═════ Data for analysis

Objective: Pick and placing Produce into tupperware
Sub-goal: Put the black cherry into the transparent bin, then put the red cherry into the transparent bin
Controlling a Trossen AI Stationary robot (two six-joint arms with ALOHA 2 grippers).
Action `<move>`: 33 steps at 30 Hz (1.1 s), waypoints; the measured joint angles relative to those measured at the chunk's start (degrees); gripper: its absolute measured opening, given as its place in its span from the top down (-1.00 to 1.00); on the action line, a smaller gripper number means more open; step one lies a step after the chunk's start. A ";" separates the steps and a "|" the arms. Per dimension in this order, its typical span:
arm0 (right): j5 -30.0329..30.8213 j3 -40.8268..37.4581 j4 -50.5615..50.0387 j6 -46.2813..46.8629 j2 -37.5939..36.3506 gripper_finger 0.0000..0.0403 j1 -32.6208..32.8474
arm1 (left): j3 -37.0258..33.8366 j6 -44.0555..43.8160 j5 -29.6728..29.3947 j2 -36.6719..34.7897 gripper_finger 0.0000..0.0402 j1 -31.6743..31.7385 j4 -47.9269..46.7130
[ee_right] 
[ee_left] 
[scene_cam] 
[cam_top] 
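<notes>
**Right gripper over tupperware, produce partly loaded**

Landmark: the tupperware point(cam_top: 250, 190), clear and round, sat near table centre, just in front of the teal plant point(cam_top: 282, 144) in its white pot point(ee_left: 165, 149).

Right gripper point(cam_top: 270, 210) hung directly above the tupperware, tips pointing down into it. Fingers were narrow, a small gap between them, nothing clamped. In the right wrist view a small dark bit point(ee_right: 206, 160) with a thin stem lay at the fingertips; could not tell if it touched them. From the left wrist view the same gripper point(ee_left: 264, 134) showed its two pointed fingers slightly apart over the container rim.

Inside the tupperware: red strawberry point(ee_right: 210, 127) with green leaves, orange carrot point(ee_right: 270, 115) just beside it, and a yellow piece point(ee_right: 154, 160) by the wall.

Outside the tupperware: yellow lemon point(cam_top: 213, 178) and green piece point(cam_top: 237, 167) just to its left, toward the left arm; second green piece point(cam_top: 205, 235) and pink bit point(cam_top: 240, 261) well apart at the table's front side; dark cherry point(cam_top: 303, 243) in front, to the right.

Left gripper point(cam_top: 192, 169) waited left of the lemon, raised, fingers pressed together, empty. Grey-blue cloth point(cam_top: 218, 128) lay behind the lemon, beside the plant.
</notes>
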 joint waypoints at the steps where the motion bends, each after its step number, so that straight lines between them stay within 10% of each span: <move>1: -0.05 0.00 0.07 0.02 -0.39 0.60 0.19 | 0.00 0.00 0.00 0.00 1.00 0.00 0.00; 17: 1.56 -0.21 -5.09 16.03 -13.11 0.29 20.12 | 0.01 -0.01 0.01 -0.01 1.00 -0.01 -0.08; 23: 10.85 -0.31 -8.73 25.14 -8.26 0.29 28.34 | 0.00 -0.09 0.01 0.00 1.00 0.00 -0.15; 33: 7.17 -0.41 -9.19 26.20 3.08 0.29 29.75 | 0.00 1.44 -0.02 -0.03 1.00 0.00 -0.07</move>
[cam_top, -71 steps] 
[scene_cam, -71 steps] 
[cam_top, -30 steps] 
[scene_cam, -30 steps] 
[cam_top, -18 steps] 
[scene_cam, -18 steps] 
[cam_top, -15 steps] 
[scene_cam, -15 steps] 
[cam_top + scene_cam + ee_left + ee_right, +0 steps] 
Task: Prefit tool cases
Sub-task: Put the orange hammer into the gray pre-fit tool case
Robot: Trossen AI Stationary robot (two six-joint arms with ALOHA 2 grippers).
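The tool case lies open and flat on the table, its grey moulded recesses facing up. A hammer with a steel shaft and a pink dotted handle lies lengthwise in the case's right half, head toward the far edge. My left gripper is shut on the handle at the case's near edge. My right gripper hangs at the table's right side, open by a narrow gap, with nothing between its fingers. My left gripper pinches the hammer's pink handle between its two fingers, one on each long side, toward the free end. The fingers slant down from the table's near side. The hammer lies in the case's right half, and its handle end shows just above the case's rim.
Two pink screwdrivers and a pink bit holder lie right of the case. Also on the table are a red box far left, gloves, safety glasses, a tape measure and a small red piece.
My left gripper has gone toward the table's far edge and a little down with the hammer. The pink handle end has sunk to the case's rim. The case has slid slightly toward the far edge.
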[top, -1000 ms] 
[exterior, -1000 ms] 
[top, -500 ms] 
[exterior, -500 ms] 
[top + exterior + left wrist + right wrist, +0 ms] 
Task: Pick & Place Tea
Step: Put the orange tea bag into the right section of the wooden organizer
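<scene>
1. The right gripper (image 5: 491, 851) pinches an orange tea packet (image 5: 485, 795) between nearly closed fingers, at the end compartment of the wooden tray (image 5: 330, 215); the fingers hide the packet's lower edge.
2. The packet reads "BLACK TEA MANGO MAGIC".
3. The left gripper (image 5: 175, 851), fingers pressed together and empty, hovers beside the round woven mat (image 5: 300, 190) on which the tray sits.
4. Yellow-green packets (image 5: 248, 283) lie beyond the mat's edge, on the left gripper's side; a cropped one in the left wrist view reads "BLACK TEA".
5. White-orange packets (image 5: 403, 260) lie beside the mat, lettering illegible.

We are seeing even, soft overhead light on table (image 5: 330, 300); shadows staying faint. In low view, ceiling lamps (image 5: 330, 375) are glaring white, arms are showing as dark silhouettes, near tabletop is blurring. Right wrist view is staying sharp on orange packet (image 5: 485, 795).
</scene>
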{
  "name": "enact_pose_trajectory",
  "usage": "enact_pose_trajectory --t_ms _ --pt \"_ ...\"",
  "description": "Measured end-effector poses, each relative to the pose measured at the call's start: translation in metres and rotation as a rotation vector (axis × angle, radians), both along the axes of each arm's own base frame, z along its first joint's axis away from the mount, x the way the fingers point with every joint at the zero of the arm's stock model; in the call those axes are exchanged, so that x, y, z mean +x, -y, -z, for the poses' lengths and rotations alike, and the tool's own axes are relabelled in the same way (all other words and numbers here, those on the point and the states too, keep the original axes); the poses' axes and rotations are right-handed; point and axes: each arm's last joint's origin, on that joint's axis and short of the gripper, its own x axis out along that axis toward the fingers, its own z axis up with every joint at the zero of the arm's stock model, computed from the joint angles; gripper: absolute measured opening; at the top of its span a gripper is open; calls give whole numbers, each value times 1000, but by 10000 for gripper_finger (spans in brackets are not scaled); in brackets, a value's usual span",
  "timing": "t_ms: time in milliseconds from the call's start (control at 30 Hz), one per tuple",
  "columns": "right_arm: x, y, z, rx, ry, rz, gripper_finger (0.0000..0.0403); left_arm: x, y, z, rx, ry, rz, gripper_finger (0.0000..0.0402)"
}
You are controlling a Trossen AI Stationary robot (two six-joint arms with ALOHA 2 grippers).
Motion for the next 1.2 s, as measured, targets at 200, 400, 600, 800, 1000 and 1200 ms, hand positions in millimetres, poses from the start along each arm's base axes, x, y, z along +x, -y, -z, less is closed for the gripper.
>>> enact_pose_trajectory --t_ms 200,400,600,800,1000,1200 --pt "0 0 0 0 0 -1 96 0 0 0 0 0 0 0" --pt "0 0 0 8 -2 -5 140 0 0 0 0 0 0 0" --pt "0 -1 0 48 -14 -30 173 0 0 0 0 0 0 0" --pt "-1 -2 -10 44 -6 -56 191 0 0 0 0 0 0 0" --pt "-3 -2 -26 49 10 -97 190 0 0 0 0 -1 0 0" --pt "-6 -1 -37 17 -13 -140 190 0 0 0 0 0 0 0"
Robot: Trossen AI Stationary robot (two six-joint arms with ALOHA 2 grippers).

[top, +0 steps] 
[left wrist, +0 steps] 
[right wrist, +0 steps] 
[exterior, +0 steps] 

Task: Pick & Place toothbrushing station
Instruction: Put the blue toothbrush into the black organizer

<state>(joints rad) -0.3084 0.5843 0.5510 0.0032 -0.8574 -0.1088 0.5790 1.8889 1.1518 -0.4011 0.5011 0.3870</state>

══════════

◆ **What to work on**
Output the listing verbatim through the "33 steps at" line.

◆ **Answer to this problem**
Objective: Pick and placing Produce into tupperware
Sub-goal: Put the black cherry into the transparent bin, then put the red cherry into the transparent bin
Controlling a Trossen AI Stationary robot (two six-joint arms with ALOHA 2 grippers).
Action `<move>`: 33 steps at 30 Hz (1.1 s), waypoints; the measured joint angles relative to those measured at the chunk's start (degrees); gripper: its absolute measured opening, given as its place in its span from the top down (-1.00 to 1.00); on the action line, a smaller gripper number means more open; step one lies a step after the chunk's start. A ";" separates the steps and a "|" the arms. Per dimension in this order, its typical span:

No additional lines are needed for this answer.